Exercise goal: Once you have read the data below, set it all down again exactly.

Provided data:
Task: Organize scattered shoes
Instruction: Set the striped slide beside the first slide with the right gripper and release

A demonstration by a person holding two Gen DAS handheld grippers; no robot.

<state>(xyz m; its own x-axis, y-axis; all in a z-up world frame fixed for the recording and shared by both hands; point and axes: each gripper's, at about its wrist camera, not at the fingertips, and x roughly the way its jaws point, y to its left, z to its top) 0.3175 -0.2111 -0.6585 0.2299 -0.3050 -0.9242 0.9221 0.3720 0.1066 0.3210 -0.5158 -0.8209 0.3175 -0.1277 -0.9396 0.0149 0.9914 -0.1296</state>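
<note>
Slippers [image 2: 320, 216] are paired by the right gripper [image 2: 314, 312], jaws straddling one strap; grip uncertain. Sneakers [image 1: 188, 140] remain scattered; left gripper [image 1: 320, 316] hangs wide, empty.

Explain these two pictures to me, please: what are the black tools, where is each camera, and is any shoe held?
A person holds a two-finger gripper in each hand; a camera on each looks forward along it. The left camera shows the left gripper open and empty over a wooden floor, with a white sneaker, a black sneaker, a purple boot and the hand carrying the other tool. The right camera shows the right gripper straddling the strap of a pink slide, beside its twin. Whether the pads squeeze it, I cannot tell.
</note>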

Answer section:
Task: Organize scattered shoes
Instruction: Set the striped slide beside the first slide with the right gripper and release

A demonstration by a person holding two Gen DAS handheld grippers; no robot.

<state>(xyz m; its own x-axis, y-axis; all in a z-up world frame fixed for the recording and shared by both hands; point and axes: each gripper's, at about its wrist camera, not at the fingertips, and x roughly the way its jaws point, y to its left, z to its top) 0.3175 -0.2111 -0.6585 0.2299 -0.3050 -0.9242 0.9221 0.3720 0.1066 0.3210 -0.5158 -0.8209 0.3175 -0.1277 -0.9396 0.0149 0.9914 -0.1296</state>
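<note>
Slippers [image 2: 320, 216] are paired by the right gripper [image 2: 314, 312], jaws straddling one strap; grip uncertain. Sneakers [image 1: 188, 140] remain scattered; left gripper [image 1: 320, 316] hangs wide, empty.

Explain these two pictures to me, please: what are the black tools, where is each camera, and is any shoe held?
A person holds a two-finger gripper in each hand; a camera on each looks forward along it. The left camera shows the left gripper open and empty over a wooden floor, with a white sneaker, a black sneaker, a purple boot and the hand carrying the other tool. The right camera shows the right gripper straddling the strap of a pink slide, beside its twin. Whether the pads squeeze it, I cannot tell.
</note>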

Nothing else is required to complete this exercise.